Saat ini, pendiri Fang Yunzhou telah kembali menjabat sebagai CEO dan mulai melakukan reformasi untuk menyelamatkan perusahaan. Strategi baru yang diterapkan menekankan pada ekspansi ke pasar luar negeri serta pengembangan produk yang lebih menguntungkan.
Namun, dengan kondisi keuangan yang semakin kritis, banyak pihak mempertanyakan apakah strategi ini dapat menyelamatkan Neta dari kebangkrutan.
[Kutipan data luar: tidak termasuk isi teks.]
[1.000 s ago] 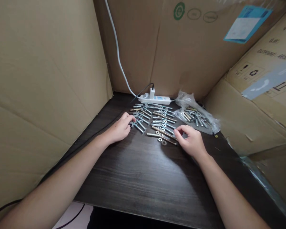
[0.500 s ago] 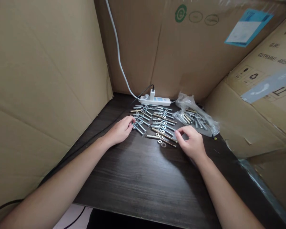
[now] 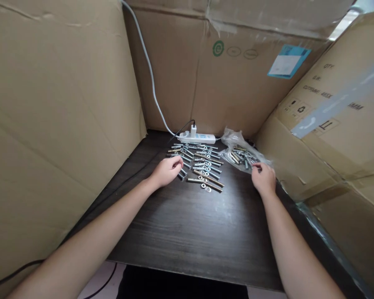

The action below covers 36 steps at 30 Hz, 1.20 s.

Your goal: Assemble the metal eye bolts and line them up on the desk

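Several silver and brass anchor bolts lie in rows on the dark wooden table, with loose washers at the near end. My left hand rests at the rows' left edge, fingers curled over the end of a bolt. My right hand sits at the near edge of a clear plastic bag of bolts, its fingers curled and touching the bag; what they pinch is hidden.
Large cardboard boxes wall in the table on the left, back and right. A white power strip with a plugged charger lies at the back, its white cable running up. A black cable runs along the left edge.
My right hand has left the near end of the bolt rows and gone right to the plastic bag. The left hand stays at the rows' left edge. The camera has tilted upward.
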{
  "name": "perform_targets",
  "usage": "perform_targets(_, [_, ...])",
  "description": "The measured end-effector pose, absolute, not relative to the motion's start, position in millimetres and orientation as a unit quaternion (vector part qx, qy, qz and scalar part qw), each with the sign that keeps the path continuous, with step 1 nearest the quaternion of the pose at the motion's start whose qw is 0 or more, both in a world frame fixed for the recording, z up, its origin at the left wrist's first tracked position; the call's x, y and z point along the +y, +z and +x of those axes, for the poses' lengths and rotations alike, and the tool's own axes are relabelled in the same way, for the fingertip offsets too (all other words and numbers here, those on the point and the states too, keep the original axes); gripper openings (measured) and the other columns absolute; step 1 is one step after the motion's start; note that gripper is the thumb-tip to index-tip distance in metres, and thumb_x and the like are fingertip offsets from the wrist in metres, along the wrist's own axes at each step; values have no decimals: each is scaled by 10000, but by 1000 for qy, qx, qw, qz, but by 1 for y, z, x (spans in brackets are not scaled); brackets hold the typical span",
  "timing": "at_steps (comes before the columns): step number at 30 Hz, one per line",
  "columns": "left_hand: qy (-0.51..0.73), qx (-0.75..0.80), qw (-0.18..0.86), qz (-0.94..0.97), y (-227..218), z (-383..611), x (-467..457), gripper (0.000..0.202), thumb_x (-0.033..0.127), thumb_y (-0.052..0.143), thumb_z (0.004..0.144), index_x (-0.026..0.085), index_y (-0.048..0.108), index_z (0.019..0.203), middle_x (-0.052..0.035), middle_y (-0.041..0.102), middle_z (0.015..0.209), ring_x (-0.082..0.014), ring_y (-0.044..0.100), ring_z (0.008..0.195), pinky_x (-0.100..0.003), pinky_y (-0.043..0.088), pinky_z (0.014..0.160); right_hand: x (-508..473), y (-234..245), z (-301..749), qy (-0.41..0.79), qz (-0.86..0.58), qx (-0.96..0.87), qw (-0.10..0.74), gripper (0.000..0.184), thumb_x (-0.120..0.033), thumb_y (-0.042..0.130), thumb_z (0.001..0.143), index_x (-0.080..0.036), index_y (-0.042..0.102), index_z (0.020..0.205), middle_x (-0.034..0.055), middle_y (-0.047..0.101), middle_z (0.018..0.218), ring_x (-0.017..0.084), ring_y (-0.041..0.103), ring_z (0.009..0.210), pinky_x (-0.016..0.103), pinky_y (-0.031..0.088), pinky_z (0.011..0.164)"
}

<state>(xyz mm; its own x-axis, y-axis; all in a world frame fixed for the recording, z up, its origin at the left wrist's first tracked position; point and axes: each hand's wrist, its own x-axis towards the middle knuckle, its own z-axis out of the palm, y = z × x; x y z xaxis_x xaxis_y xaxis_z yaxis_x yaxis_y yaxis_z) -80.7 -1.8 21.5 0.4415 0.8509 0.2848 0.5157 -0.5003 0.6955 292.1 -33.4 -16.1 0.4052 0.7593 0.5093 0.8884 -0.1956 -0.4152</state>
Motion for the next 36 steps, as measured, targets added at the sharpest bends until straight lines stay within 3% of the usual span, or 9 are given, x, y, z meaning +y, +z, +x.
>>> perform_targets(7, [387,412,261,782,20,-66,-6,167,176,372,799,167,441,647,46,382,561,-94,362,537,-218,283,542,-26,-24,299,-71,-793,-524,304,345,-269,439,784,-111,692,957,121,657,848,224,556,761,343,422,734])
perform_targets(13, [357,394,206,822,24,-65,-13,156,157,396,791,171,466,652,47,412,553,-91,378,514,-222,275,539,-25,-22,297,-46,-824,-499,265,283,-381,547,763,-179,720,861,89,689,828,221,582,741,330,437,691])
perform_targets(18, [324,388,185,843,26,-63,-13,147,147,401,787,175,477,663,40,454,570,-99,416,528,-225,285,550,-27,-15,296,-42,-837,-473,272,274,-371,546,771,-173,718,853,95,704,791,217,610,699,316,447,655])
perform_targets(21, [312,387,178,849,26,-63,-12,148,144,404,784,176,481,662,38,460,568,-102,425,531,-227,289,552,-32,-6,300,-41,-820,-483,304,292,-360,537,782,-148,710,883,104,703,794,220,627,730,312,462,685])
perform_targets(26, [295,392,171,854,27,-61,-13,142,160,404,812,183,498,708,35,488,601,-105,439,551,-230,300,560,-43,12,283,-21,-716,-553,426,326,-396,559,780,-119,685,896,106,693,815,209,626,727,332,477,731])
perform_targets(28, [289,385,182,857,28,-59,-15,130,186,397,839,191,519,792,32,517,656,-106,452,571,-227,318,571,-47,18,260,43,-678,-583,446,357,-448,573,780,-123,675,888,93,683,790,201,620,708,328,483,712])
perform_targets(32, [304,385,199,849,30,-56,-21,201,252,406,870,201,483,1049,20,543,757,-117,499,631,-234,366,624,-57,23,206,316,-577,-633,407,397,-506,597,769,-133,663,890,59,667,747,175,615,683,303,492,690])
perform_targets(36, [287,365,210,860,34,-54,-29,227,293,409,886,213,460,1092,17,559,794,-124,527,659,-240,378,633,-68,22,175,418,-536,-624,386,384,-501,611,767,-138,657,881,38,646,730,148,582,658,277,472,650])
3. Utang perusahaan sekitar Rp23 triliun

Utang perusahaan sekitar Rp23 triliun menjadi tantangan utama dalam upaya pemulihan. Meskipun ada pembicaraan tentang pendanaan dari dana kekayaan negara asing, belum ada kepastian bahwa investasi tersebut akan cukup untuk menutup defisit keuangan Neta.
Pada November lalu, rumor tentang kebangkrutan Neta Auto sudah beredar luas. Saat itu, perusahaan sempat mendapatkan investasi sebesar 6 miliar yuan atau sekitar Rp13,5 triliun, tetapi dana tersebut tampaknya belum cukup untuk menyelamatkan Neta dari keterpurukan.
Kini, dengan kondisi yang semakin sulit, masa depan perusahaan ini masih menjadi tanda tanya besar.